Now as we complete the counting of the Omer and move toward Shavuot, the revelation of Torah at Sinai, our gardens call us to be busy with water and compost and the fragrant earth to plant new green life. We are reminded as well to be open to the wisdom given in our sacred texts.
Rabbi Janet Marder writes: Shavuot celebrates the moments when wisdom and truth come to us, in our own time, in our own way…Three thousand years ago our people stood in a vast and silent desert, at the foot of a mountain, and in the silence they saw and heard something that convinced them that the universe itself is no accident – that life has beauty and meaning and purpose; and that life must be lived as if it matters.
But ask the animals, and they will teach you, or the birds in the sky, and they will tell you; or speak to the earth, and it will teach you, or let the fish in the sea inform you. Which of all these does not know that the hand of the Eternal has done this? In God’s hand is the life of every creature and the breath of all mankind.
Job 12: 7-10
Gardeners derive much spiritual sustenance from creating beauty, abundance and meaning as we till and plant and tend a patch of ground. In the Biblical Garden, and in our own gardens, we may even sense a connection with the land and the ancestorswho have passed down to us an immutable covenant with the Eternal. Yet it is also important to spend time in untamed nature, to discover what the wild places can tell us about ourselves and our place in the natural world.
It’s been observed that today’s children can recognize 100 corporate logos and fewer than 10 plants. Richard Louv, in his book The Last Child in the Woods reminds us that children, especially, need unstructured play outdoors. They need time to scramble over rocks, splash in creeks, collect bugs and runfreely along the shore, time to breathe and grow and connect with truths that only nature can teach.

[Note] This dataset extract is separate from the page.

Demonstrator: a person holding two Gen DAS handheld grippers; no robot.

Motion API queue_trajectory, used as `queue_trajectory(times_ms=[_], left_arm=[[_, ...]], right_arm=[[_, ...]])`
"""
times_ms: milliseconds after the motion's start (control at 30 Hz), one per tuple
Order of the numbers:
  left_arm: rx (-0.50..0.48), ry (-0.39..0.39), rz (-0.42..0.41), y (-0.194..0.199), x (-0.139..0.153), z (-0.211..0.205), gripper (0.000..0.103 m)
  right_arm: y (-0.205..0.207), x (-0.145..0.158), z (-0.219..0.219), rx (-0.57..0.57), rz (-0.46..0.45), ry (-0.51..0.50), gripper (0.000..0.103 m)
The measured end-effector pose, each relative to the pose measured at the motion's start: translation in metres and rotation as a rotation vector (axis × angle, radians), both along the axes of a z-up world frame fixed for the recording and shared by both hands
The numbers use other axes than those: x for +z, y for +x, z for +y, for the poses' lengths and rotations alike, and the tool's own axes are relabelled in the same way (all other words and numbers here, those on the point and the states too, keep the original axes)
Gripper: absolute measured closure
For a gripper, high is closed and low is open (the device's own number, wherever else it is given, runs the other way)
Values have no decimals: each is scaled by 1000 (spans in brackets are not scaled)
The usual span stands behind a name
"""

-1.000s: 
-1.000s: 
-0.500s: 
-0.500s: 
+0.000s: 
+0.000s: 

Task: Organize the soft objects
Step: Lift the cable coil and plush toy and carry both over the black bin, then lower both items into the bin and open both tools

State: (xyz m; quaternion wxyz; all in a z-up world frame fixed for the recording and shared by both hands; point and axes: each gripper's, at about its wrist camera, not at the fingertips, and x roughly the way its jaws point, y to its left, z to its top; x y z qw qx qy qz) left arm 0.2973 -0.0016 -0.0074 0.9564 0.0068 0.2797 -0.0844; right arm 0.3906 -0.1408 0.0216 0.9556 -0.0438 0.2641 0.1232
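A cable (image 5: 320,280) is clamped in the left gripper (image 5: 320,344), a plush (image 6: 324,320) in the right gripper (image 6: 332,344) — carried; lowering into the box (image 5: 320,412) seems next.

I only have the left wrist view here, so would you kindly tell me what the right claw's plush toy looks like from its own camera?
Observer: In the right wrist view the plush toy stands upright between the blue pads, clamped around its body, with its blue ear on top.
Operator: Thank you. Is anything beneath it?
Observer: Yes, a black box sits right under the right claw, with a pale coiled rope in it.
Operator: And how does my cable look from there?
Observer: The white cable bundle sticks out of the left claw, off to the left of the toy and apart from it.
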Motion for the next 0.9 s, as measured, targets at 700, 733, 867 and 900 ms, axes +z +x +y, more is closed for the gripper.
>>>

Rabbi Abraham Joshua Heschel taught that “Awareness of the divine begins with wonder.” Wonder is discovered and cultivated in nature. In the coming summer months, we can give our children, and ourselves, opportunities to look, really look, at the vastness of the night sky, to discover a woodland salamander under a rotted log, or watch an osprey dive into a river and come up with a fish. Take a child to a woodland, a seashore, a forest. Better yet, let a child take you. Be awe-struck. Be amazed.
Catherine Walters, who died in July 2017, was Temple Sinai's Biblical Gardener. She shared her thoughts and wisdom about discovering the Bible in leaf, root and stem right here each month.